Likelihood categories are usually defined on a scale from “very unlikely” to “very likely,” with clear descriptions of what each category means. These can be based on expected frequency of occurrence, such as annually, monthly, weekly, or daily. Estimating likelihood can be based on past experiences within the organization or industry-wide occurrences.
Using multiple impact categories is important because security is everyone’s responsibility, and different departments may need to assess impact in different terms. For instance, a chemical manufacturer might need to define impact levels in terms of employee health and safety, while other departments might focus on financial or operational impacts.
A risk heat map, which combines likelihood and impact levels, is a useful tool for visualizing risk severity. The highest risk area (typically colored red) represents what would be catastrophic for the organization, regardless of the specific impact category.
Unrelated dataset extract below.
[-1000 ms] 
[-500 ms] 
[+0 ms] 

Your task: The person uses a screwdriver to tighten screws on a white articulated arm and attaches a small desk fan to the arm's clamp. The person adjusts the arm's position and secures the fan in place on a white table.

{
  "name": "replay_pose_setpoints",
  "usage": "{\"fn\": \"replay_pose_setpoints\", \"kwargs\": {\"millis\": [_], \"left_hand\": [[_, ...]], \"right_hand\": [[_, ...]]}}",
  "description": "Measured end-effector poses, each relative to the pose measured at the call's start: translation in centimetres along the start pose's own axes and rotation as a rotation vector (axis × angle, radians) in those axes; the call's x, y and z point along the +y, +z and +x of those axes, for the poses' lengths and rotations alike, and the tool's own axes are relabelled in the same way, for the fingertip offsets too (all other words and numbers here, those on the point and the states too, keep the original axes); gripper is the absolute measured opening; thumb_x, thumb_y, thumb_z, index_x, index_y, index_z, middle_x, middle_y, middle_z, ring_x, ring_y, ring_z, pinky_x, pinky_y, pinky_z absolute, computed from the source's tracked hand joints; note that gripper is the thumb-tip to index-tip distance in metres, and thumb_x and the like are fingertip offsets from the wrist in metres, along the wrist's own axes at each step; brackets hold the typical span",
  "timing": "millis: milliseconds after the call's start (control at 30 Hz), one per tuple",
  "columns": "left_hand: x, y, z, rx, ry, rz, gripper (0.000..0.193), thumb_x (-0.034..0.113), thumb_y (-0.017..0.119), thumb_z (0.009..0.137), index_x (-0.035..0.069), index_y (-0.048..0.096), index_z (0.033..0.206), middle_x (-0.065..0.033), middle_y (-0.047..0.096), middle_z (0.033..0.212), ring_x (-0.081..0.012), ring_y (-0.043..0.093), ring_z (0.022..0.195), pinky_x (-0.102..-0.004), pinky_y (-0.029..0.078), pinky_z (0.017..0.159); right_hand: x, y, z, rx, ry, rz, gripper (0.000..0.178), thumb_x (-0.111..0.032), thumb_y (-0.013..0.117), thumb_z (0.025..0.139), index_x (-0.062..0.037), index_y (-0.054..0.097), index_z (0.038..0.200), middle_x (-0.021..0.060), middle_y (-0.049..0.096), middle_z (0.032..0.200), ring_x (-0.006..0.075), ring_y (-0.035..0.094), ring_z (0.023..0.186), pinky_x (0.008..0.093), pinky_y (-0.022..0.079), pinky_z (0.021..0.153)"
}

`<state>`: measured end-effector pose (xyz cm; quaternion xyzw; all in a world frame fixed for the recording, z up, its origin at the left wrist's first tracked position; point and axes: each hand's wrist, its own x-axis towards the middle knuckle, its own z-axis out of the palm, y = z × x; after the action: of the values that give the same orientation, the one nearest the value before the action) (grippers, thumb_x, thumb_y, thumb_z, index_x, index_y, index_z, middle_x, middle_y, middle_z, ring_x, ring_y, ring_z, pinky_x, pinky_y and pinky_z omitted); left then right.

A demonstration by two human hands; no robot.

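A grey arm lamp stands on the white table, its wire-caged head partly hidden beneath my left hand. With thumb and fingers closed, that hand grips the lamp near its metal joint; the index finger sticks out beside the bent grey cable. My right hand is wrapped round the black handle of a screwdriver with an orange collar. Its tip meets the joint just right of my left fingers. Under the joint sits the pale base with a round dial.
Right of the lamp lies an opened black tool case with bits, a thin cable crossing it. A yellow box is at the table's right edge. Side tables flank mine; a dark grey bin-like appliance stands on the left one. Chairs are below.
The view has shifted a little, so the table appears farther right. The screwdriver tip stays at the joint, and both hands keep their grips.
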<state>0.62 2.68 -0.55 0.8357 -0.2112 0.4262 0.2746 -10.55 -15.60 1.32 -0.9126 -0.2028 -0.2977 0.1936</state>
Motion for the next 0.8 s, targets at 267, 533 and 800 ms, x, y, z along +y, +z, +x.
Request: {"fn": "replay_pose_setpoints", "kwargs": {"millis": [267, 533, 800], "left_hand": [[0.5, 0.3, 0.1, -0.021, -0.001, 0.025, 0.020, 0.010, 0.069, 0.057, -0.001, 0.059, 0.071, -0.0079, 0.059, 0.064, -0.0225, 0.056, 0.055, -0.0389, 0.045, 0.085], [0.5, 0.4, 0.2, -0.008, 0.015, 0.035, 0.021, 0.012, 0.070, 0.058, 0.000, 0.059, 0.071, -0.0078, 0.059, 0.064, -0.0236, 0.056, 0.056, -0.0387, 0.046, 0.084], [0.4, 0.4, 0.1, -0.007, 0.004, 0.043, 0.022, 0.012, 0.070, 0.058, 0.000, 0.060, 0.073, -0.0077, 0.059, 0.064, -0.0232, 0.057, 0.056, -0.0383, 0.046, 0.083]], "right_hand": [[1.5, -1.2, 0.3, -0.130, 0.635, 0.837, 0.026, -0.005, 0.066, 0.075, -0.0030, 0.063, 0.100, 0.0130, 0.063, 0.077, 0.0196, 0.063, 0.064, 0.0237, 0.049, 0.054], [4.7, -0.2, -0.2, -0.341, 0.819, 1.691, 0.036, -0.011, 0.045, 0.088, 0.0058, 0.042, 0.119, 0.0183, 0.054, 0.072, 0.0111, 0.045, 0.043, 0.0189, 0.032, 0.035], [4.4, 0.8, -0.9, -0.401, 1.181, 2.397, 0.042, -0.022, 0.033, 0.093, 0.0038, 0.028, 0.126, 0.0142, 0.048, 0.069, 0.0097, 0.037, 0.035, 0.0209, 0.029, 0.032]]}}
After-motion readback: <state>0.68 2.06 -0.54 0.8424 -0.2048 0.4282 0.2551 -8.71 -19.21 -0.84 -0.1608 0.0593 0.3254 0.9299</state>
This approach allows for a comprehensive view of risks across different aspects of the business, enabling more effective risk management strategies.
DISC InfoSec offer free initial high level assessment – Based on your needs DISC InfoSec offer ongoing compliance management or vCISO retainer.
The best approach for SMBs to start the cybersecurity risk management process involves the following steps:
Understand Your Risks:
Conduct a basic risk assessment to identify critical assets, potential threats, and vulnerabilities.
Prioritize risks based on their potential impact and likelihood.
Set Clear Goals:
Define your cybersecurity objectives, such as protecting customer data, complying with regulations, or avoiding downtime.
Develop a Security Policy:
Create a simple, easy-to-follow cybersecurity policy that outlines acceptable use, password management, and data handling practices.
Start with the Basics:
Implement basic cybersecurity measures like using firewalls, antivirus software, and regular system updates.
Use strong passwords and enable multi-factor authentication (MFA).
Train Your Employees:
Provide ongoing security awareness training to help employees recognize phishing, social engineering, and other threats.
Back Up Your Data:
Regularly back up critical data and store it in a secure, offsite location.
Test your backup and recovery process to ensure it works effectively.
Monitor and Respond:
Set up basic monitoring to detect suspicious activity (e.g., failed login attempts).
Establish an incident response plan to know what to do in case of an attack.
Leverage External Resources:
Work with a trusted Managed Security Service Provider (MSSP) or consultant to cover any expertise gaps.
Consider using frameworks like NIST Cybersecurity Framework (CSF) or CIS Controls for guidance.
Start Small and Scale Up:
Focus on quick wins that provide maximum risk reduction with minimal effort.
Gradually invest in more advanced tools and processes as your cybersecurity maturity grows.
Regularly Review and Update:
Reassess risks, policies, and controls periodically to stay ahead of evolving threats.
This structured approach helps SMBs build a solid foundation without overwhelming resources or budgets.